• **YOUR TASK**:
Repeat nothing but the lines below running from the one containing "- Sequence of" to the one containing "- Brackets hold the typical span". Keep both end lines.

• **Collection entries**:
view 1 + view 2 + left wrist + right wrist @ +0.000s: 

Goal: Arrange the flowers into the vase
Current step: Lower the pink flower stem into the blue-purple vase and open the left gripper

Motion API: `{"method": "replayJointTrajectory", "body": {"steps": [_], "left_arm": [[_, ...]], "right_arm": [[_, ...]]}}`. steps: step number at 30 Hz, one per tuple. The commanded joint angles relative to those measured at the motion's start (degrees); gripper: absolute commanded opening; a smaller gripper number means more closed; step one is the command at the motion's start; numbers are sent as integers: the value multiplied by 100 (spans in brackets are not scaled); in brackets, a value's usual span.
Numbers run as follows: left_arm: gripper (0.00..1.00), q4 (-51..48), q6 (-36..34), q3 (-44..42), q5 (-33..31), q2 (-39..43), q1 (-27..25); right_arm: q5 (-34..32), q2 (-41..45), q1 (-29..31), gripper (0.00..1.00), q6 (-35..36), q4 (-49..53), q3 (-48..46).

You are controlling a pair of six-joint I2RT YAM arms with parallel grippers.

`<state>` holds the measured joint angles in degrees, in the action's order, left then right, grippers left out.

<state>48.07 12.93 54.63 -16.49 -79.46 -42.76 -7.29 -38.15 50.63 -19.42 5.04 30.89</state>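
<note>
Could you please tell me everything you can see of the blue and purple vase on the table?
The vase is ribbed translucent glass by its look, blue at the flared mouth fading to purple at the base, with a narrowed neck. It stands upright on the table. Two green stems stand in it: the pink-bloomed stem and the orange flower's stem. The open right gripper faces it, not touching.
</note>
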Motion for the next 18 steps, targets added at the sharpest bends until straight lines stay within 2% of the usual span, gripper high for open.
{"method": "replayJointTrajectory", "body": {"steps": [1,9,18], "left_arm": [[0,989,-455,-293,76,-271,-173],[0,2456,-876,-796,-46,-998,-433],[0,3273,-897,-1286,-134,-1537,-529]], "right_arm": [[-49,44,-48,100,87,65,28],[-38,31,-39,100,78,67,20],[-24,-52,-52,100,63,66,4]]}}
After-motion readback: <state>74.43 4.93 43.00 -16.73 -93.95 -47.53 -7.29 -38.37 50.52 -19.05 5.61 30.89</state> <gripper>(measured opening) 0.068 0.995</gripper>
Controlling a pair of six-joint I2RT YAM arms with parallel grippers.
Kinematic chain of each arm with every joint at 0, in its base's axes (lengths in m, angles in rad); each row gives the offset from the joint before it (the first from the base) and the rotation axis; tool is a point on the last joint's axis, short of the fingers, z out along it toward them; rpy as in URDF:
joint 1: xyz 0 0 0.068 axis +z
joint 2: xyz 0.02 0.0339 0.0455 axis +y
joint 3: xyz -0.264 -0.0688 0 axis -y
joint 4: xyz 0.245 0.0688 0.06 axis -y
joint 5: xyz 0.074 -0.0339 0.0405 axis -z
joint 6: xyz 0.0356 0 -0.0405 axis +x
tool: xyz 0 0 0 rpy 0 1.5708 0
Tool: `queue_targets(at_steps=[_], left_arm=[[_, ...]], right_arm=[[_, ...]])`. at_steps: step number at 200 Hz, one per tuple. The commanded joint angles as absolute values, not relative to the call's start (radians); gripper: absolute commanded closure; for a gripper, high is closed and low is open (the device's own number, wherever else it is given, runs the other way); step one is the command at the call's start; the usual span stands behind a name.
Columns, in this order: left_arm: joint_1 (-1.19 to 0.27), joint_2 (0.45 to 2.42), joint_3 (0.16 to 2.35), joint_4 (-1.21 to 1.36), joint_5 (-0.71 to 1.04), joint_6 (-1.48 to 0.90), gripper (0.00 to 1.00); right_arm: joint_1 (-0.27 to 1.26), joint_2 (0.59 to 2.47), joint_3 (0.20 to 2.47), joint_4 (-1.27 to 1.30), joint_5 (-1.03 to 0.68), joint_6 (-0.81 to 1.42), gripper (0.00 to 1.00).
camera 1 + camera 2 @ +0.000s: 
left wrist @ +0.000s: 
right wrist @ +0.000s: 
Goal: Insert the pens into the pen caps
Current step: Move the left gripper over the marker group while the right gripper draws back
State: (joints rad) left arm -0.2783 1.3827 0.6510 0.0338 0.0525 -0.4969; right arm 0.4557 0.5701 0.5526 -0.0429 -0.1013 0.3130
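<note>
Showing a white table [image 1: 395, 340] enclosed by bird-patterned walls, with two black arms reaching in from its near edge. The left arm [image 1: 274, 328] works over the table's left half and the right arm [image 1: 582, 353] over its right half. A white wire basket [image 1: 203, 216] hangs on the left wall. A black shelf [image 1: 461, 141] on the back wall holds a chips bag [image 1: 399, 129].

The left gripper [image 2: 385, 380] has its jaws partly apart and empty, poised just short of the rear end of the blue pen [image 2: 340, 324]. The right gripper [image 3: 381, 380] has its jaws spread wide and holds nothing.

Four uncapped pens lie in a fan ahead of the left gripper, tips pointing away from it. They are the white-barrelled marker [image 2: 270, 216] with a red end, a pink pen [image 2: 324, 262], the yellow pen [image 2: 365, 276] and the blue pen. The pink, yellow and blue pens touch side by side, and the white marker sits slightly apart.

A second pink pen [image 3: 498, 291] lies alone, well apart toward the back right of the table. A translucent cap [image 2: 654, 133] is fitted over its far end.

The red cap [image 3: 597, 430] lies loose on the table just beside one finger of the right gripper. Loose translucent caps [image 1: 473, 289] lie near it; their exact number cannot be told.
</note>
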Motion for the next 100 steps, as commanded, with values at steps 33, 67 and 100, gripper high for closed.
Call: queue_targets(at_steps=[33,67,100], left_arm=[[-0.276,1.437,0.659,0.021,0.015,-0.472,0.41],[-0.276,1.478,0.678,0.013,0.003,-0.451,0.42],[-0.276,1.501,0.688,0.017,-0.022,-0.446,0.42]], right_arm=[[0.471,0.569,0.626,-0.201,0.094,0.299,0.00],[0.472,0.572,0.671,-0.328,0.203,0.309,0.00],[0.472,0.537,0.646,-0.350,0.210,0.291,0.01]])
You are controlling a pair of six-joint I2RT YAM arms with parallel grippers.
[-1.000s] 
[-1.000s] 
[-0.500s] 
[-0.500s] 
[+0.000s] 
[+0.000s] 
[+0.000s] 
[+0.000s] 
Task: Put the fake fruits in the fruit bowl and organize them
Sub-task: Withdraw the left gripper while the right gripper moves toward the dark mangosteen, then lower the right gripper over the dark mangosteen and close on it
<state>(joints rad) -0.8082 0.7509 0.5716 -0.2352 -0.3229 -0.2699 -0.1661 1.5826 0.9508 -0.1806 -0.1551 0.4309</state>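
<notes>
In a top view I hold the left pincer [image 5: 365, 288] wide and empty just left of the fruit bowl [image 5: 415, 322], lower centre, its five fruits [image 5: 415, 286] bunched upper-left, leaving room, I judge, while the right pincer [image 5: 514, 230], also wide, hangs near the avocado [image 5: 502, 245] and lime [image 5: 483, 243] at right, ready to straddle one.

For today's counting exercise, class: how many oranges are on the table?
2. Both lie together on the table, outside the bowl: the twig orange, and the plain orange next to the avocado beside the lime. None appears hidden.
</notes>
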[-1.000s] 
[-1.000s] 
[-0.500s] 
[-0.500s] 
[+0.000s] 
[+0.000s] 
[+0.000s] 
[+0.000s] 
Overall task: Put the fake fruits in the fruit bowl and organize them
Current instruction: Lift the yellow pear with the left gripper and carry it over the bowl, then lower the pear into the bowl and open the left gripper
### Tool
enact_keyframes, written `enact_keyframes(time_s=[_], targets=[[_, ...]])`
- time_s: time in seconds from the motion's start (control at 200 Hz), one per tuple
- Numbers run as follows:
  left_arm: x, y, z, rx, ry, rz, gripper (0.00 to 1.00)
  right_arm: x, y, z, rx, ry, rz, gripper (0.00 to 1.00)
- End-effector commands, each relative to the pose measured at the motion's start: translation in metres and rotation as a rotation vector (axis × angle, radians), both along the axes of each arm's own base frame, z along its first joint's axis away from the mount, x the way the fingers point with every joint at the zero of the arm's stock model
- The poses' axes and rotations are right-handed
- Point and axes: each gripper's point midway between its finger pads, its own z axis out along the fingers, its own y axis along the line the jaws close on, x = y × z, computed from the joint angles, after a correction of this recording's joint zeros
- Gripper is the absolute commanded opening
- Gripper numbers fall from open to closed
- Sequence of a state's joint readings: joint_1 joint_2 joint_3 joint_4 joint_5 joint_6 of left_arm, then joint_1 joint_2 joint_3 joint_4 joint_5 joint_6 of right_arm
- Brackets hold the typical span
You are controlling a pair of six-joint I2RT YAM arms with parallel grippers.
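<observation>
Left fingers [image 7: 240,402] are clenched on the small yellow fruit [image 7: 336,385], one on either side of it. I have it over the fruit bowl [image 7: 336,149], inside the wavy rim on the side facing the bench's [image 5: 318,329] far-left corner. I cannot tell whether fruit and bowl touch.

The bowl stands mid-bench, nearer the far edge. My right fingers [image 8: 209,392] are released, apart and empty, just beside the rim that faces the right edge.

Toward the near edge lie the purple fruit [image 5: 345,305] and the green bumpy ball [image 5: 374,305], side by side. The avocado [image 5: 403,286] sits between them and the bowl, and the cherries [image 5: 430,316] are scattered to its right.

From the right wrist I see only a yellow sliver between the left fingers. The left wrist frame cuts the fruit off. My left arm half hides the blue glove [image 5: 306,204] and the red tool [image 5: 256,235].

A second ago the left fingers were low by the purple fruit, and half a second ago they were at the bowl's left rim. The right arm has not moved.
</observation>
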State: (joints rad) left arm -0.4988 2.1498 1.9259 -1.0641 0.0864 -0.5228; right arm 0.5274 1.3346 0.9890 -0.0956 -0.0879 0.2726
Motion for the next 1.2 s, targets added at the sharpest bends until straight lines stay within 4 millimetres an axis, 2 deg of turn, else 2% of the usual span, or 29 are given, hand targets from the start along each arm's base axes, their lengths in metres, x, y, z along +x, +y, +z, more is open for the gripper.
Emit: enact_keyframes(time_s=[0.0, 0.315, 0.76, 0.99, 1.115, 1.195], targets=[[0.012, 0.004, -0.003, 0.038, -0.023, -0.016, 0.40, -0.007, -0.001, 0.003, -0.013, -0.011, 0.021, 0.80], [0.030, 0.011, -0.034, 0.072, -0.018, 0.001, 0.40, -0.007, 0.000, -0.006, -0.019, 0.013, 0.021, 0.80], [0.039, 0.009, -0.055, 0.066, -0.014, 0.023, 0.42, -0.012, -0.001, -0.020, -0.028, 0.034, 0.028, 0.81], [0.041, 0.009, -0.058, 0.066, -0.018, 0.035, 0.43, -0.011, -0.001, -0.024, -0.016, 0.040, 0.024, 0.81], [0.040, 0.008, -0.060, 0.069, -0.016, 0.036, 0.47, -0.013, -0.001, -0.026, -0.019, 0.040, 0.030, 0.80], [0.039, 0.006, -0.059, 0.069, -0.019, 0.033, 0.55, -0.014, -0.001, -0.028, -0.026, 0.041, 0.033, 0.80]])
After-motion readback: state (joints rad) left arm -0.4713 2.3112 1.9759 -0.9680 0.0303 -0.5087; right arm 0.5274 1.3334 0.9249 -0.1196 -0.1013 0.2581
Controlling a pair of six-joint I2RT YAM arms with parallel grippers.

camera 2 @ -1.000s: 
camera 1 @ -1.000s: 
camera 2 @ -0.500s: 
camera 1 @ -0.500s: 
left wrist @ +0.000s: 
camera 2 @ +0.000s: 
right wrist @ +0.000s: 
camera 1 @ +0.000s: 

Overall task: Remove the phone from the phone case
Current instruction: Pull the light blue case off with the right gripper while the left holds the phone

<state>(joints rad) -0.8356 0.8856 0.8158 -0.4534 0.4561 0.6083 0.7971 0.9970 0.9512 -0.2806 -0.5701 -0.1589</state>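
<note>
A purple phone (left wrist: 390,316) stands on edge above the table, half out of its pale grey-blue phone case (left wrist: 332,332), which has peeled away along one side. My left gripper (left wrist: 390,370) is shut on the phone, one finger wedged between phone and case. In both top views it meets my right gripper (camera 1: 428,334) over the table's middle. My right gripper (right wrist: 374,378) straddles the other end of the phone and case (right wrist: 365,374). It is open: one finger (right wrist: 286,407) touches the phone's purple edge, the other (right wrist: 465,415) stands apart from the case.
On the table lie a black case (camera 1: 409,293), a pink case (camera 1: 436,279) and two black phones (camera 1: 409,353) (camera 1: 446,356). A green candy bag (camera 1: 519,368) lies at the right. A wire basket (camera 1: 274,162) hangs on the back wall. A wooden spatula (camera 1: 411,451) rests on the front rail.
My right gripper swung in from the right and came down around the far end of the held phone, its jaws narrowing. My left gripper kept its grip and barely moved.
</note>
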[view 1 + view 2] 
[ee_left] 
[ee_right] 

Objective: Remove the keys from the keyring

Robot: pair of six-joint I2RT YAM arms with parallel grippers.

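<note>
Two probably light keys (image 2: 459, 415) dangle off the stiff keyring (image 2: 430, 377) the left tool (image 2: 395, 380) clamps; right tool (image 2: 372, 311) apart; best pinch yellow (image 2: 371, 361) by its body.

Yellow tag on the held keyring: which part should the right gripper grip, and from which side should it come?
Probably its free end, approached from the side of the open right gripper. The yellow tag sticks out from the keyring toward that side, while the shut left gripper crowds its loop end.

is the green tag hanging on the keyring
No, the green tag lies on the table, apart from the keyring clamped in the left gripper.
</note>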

• **TASK OUTPUT**:
- Sequence of a state's joint readings: joint_1 joint_2 joint_3 joint_4 joint_5 joint_6 of left_arm, then joint_1 joint_2 joint_3 joint_4 joint_5 joint_6 of right_arm
- Brackets hold the typical span

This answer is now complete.